START Records supplied

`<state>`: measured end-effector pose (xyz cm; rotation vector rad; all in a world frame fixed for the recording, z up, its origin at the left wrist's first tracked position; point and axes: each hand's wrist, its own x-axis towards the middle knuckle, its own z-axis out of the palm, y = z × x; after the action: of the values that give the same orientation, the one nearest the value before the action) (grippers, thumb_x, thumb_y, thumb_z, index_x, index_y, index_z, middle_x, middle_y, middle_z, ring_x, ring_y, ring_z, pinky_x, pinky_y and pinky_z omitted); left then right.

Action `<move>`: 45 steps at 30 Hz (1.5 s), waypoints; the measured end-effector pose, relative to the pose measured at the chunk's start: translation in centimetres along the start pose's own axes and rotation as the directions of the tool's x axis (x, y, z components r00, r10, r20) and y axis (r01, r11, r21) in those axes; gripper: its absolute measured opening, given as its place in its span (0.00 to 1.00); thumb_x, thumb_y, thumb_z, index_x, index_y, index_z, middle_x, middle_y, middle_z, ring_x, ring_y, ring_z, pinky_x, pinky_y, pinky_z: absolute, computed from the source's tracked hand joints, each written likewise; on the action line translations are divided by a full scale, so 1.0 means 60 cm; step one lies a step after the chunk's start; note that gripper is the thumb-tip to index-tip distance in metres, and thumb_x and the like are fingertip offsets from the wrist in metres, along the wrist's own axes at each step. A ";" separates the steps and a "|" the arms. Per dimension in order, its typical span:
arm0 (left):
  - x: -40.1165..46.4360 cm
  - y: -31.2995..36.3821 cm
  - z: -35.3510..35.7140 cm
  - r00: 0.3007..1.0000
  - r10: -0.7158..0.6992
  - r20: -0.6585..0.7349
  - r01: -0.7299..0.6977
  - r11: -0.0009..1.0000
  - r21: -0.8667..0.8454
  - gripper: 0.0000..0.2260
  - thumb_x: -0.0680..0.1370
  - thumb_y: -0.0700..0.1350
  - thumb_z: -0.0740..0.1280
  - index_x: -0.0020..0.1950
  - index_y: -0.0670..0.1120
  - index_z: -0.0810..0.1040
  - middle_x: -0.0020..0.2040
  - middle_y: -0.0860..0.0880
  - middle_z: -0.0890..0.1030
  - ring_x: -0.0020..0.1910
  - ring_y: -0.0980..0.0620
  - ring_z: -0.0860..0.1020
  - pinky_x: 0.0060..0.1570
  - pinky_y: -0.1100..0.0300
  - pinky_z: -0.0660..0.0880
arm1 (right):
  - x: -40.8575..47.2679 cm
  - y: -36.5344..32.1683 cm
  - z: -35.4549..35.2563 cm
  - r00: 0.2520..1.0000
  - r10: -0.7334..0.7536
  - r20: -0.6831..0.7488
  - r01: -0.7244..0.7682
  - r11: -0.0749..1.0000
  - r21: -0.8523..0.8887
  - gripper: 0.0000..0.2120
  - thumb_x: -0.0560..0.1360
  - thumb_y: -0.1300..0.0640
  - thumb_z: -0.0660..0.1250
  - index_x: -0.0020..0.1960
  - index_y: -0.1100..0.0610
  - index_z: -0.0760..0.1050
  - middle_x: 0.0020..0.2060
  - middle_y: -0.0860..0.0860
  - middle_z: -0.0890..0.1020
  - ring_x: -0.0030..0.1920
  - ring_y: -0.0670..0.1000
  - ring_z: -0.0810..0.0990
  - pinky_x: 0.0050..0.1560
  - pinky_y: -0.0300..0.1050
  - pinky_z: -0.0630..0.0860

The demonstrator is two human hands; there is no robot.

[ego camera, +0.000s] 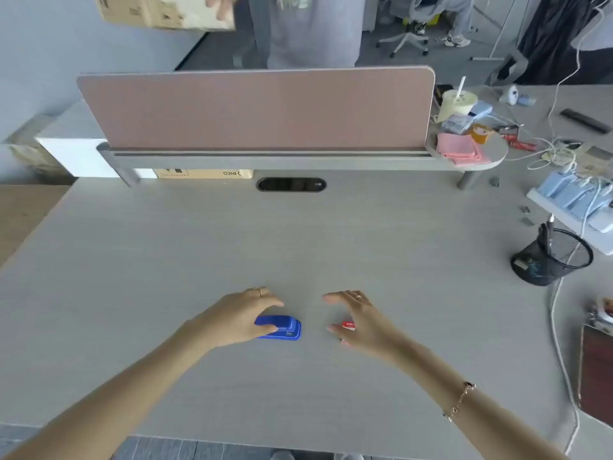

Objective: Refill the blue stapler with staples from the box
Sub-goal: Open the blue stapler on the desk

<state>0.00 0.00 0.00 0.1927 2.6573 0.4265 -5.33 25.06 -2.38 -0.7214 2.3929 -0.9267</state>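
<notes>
A small blue stapler [285,328] lies on the grey desk [166,277], near the front middle. My left hand [237,318] arches over the stapler's left end with fingers spread; whether it touches is unclear. To the right, a small red staple box [348,325] sits on the desk, mostly hidden under my right hand [360,322]. That hand hovers over the box with fingers apart, thumb close to the box's left side. Neither hand visibly grips anything.
A pink divider panel [258,107] and shelf stand at the back. A black mesh pen cup [552,258] is at the right, with cables, chargers and clutter behind it. A person with a cardboard box [159,11] stands beyond the divider.
</notes>
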 end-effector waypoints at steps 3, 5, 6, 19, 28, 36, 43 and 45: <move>0.013 -0.003 0.018 0.999 0.036 -0.007 -0.036 0.999 0.016 0.18 0.77 0.55 0.65 0.66 0.56 0.71 0.60 0.60 0.72 0.55 0.60 0.72 0.53 0.64 0.69 | 0.009 0.026 0.034 0.999 -0.038 0.034 0.040 0.996 -0.077 0.23 0.73 0.51 0.64 0.66 0.45 0.63 0.65 0.45 0.71 0.67 0.46 0.63 0.60 0.52 0.72; 0.022 -0.009 0.031 0.999 0.048 -0.026 -0.048 0.999 0.019 0.16 0.76 0.53 0.66 0.63 0.57 0.72 0.58 0.60 0.73 0.51 0.61 0.72 0.51 0.63 0.71 | 0.016 0.044 0.053 1.000 -0.017 0.026 0.019 0.997 -0.081 0.23 0.72 0.48 0.63 0.64 0.41 0.61 0.65 0.43 0.71 0.67 0.45 0.63 0.57 0.56 0.74; 0.024 -0.011 0.039 0.998 0.057 -0.032 -0.056 0.998 0.013 0.15 0.76 0.52 0.66 0.62 0.58 0.73 0.56 0.60 0.73 0.50 0.61 0.72 0.49 0.63 0.71 | 0.017 0.049 0.061 1.000 -0.012 0.009 0.012 0.997 -0.077 0.22 0.71 0.48 0.63 0.64 0.40 0.61 0.64 0.42 0.71 0.66 0.44 0.63 0.56 0.56 0.74; 0.042 -0.054 0.093 0.976 0.110 -0.185 -0.111 0.994 0.005 0.09 0.75 0.52 0.68 0.54 0.61 0.76 0.50 0.60 0.75 0.50 0.62 0.72 0.46 0.64 0.72 | 0.043 0.086 0.141 0.976 -0.204 -0.081 0.198 0.977 -0.077 0.22 0.73 0.51 0.65 0.65 0.50 0.65 0.63 0.45 0.73 0.65 0.45 0.65 0.62 0.38 0.64; 0.051 -0.060 0.114 0.941 0.161 -0.298 -0.171 0.985 -0.008 0.05 0.74 0.52 0.69 0.49 0.59 0.79 0.46 0.56 0.76 0.45 0.59 0.73 0.44 0.58 0.74 | 0.068 0.084 0.183 0.917 -0.327 -0.231 0.303 0.944 -0.132 0.11 0.73 0.51 0.65 0.55 0.48 0.74 0.52 0.45 0.79 0.56 0.46 0.72 0.58 0.42 0.70; 0.048 -0.062 0.120 0.920 0.187 -0.343 -0.185 0.982 0.037 0.07 0.74 0.53 0.69 0.51 0.58 0.79 0.45 0.57 0.76 0.42 0.69 0.71 0.38 0.67 0.67 | 0.082 0.071 0.209 0.874 -0.304 -0.378 0.256 0.951 -0.172 0.06 0.70 0.52 0.67 0.46 0.52 0.77 0.43 0.50 0.80 0.48 0.52 0.75 0.53 0.50 0.72; 0.052 -0.063 0.116 0.917 0.218 -0.333 -0.212 0.976 0.056 0.07 0.73 0.54 0.70 0.50 0.58 0.79 0.45 0.56 0.76 0.43 0.63 0.72 0.39 0.67 0.69 | 0.095 0.056 0.214 0.915 -0.171 -0.365 0.182 0.983 -0.003 0.11 0.69 0.52 0.69 0.39 0.60 0.76 0.38 0.55 0.79 0.41 0.50 0.73 0.40 0.32 0.66; 0.053 -0.062 0.116 0.917 0.224 -0.329 -0.216 0.975 0.062 0.07 0.73 0.54 0.70 0.50 0.58 0.80 0.45 0.56 0.76 0.44 0.60 0.73 0.40 0.65 0.71 | 0.097 0.055 0.216 0.915 -0.148 -0.376 0.165 0.986 0.014 0.12 0.69 0.52 0.70 0.36 0.61 0.74 0.35 0.55 0.78 0.39 0.50 0.73 0.37 0.34 0.66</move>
<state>0.02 -1.04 -8.43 0.4691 2.9880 0.5407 -3.03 17.54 -14.69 -0.7874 2.6586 -1.2812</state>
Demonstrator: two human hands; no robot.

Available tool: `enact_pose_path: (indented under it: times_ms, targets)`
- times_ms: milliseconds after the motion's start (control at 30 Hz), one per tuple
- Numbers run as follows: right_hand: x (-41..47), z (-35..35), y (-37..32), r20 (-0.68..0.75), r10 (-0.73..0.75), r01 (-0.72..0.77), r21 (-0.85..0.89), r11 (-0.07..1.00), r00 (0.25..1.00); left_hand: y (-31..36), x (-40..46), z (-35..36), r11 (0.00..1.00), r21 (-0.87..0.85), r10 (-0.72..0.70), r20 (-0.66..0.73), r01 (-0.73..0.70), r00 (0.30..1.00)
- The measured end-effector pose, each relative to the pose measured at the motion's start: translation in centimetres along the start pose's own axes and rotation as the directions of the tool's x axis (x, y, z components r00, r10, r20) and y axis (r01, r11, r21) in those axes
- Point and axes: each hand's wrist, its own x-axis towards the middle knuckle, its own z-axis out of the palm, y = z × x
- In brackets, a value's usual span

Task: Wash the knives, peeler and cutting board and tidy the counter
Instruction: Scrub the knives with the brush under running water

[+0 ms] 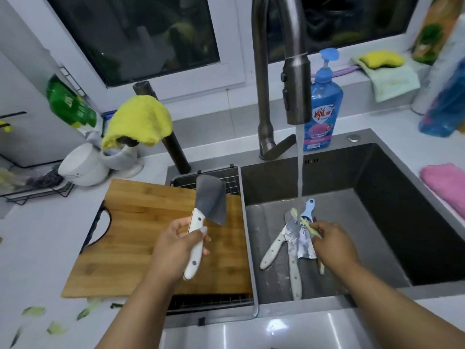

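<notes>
Both grips closed: L hand point(176, 244) round cleaver point(210, 201), R hand point(332, 239) pinching peel strip point(305, 222).

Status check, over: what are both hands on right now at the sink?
Left hand grips cleaver over cutting board. Right hand pinches peel strip under running water. Knives and peeler lie in sink.

At frame centre the left hand point(176, 245) grips a cleaver point(210, 201) above the cutting board point(141, 222), while the right hand point(332, 240) pinches a green strip point(305, 224) under running water point(299, 172).
</notes>
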Motion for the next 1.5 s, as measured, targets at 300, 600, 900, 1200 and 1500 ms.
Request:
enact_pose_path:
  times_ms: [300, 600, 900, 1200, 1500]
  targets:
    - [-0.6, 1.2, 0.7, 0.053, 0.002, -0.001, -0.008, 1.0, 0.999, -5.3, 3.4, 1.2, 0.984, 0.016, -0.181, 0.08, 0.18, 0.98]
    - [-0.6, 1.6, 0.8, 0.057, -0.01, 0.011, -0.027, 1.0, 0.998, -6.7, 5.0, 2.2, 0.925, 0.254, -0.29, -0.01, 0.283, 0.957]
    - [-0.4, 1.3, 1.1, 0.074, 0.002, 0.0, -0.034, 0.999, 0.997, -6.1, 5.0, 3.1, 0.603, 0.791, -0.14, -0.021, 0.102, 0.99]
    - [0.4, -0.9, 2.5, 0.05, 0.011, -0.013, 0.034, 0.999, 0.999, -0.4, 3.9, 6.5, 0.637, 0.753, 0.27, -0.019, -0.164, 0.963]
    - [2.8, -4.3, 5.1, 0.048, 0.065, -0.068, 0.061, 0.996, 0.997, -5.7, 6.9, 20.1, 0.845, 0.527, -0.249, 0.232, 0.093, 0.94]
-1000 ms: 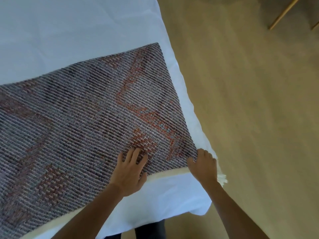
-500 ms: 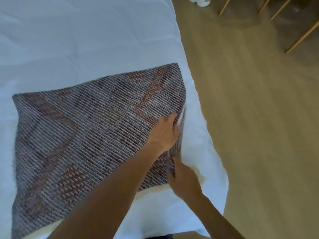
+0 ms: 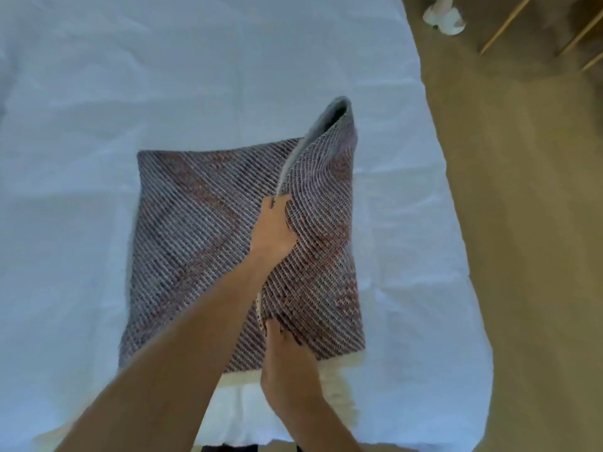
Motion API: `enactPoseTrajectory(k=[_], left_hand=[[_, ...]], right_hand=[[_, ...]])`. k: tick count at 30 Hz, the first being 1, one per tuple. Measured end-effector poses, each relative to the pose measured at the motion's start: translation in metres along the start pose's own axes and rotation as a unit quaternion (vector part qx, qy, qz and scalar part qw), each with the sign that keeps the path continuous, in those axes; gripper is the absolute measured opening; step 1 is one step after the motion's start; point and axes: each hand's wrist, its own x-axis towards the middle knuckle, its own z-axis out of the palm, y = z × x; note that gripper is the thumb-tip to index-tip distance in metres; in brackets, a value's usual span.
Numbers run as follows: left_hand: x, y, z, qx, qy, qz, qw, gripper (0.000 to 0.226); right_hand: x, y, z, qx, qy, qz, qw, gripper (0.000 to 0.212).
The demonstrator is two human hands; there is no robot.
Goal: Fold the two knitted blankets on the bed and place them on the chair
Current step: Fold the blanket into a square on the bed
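One knitted blanket (image 3: 195, 243), grey-purple with reddish patterns, lies part-folded on the white bed (image 3: 163, 76). Its right portion is lifted and turned over toward the left, with a corner standing up at the far end. My left hand (image 3: 272, 230) grips the lifted edge near the blanket's middle. My right hand (image 3: 288, 363) holds the same edge at the near end, by the cream fringe. A second blanket is not in view.
The bed's right edge runs down the frame, with wooden floor (image 3: 522, 256) beyond it. Wooden chair legs (image 3: 509, 24) and a white object (image 3: 445, 17) show at the top right.
Both hands took hold of the blanket's right edge and carried it up and leftward over the rest. The view has pulled back, showing the whole blanket.
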Motion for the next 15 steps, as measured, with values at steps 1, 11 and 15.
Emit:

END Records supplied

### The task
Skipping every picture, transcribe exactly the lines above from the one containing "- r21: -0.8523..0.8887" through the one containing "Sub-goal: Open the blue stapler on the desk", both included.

### Your response
  - r21: -0.8523..0.8887
  - gripper: 0.0000..0.2120
  - thumb_x: -0.0560..0.1360
  - thumb_y: -0.1300..0.0640
  - thumb_z: -0.0660..0.1250
  - index_x: -0.0020..0.1960
  - index_y: -0.1100..0.0610
  - index_z: -0.0760..0.1050
  - middle_x: 0.0020..0.2060
  - middle_y: -0.0860..0.0860
  - middle_z: -0.0890..0.1020
  - ring_x: -0.0030..0.1920
  - ring_y: -0.0670..0.1000
  - ring_z: -0.0810..0.0990
  - pinky_x: 0.0050..0.1560
  - pinky_y: -0.0300..0.1050
  - pinky_z: -0.0630..0.0860

The demonstrator is two human hands; there is no robot.

[ego camera, +0.000s] 

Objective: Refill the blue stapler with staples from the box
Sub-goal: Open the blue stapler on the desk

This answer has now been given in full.